» **Material supplied**
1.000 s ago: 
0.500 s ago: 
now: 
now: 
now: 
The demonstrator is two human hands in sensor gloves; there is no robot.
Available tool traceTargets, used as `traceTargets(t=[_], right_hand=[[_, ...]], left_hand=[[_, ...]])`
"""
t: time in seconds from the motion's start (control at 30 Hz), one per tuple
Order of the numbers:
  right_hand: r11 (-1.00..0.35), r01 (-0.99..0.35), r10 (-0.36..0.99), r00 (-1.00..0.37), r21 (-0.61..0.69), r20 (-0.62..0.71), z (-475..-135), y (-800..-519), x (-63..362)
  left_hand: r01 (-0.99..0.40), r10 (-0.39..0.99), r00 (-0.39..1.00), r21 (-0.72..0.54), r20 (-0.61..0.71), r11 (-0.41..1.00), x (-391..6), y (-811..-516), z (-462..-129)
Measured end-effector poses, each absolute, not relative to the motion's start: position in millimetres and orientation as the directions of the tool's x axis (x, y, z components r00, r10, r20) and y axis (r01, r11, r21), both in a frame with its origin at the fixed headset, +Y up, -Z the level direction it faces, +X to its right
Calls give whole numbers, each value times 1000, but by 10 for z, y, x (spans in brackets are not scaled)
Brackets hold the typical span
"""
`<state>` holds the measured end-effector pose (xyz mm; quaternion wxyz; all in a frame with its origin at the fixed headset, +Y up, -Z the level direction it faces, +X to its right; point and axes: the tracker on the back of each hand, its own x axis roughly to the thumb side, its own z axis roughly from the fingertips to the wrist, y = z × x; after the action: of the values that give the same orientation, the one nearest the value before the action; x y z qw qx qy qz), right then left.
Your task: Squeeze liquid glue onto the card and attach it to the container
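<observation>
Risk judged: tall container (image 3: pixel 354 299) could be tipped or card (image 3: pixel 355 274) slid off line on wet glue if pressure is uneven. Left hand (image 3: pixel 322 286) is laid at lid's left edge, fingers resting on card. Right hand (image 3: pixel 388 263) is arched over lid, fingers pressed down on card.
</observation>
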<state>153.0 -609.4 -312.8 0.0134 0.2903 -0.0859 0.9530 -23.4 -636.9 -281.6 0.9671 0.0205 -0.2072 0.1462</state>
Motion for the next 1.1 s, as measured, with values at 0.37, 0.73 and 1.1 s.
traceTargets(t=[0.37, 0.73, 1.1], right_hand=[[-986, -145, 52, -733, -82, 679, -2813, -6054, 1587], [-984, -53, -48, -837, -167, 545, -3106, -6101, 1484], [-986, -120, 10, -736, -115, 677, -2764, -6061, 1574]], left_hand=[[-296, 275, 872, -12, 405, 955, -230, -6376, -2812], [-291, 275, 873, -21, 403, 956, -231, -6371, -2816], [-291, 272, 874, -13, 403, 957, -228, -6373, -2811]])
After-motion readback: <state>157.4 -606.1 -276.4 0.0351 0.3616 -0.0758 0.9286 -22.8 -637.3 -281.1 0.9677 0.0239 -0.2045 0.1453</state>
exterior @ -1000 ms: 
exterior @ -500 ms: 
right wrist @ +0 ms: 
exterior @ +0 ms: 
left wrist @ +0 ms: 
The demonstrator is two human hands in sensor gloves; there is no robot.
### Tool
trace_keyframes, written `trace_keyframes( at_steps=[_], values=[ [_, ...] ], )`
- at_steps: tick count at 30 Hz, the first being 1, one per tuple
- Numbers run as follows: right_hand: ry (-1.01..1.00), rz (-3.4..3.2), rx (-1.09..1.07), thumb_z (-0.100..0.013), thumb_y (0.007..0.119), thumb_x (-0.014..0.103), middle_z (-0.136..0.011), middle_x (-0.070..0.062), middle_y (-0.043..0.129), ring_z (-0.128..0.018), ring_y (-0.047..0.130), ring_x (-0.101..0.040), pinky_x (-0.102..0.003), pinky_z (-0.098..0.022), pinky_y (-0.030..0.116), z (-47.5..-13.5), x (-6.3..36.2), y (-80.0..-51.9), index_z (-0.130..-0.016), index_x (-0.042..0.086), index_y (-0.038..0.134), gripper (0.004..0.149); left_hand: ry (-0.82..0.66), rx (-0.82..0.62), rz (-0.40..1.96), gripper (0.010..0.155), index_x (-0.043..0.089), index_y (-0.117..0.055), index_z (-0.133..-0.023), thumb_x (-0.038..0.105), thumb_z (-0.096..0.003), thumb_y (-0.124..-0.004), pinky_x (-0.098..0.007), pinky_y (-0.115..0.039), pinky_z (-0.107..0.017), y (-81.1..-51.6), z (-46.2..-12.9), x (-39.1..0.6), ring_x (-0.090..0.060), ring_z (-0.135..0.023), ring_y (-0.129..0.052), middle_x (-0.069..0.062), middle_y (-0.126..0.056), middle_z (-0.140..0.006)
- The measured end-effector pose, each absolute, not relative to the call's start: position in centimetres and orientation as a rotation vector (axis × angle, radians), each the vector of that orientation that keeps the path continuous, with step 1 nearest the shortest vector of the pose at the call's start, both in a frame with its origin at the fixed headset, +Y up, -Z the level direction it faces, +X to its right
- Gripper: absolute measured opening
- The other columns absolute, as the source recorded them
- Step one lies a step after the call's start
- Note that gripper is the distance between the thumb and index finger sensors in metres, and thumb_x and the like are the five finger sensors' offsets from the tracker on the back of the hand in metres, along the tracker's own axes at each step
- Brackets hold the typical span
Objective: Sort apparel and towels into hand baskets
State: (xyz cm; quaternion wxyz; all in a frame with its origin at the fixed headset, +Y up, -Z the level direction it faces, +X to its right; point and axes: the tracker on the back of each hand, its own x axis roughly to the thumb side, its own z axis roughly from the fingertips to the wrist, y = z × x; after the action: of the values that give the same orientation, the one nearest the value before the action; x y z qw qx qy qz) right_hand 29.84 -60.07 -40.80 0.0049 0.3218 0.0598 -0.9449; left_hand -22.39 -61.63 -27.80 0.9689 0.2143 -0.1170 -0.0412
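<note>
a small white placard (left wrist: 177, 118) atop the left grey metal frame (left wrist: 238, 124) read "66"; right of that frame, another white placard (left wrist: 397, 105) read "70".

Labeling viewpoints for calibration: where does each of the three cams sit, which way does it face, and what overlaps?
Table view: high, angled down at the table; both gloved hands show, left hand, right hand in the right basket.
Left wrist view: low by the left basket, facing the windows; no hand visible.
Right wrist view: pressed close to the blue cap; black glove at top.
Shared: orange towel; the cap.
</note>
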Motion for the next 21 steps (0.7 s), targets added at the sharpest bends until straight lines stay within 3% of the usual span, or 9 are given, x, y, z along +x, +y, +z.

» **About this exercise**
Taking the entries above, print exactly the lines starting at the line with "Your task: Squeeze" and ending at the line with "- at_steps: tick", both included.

» **Answer**
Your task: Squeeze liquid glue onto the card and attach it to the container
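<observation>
Risk judged: tall container (image 3: pixel 354 299) could be tipped or card (image 3: pixel 355 274) slid off line on wet glue if pressure is uneven. Left hand (image 3: pixel 322 286) is laid at lid's left edge, fingers resting on card. Right hand (image 3: pixel 388 263) is arched over lid, fingers pressed down on card.
</observation>
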<state>153.0 -609.4 -312.8 0.0134 0.2903 -0.0859 0.9530 -23.4 -636.9 -281.6 0.9671 0.0205 -0.2072 0.1462</state>
Motion for the next 1.1 s, as measured, with values at 0.37, 0.73 and 1.1 s.
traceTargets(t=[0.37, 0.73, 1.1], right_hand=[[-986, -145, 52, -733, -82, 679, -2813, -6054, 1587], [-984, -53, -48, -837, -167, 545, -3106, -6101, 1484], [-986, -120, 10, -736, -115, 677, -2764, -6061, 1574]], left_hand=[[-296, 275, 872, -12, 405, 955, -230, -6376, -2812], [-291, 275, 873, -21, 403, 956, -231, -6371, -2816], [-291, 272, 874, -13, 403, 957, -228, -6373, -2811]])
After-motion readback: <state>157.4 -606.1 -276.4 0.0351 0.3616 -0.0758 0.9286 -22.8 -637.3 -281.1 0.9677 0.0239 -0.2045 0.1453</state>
exterior @ -1000 ms: 
exterior @ -500 ms: 
right wrist @ +0 ms: 
exterior @ +0 ms: 
left wrist @ +0 ms: 
The demonstrator is two human hands in sensor gloves; there is no robot.
### Tool
trace_keyframes, written `trace_keyframes( at_steps=[_], values=[ [_, ...] ], )`
- at_steps: tick count at 30 Hz, the first being 1, one per tuple

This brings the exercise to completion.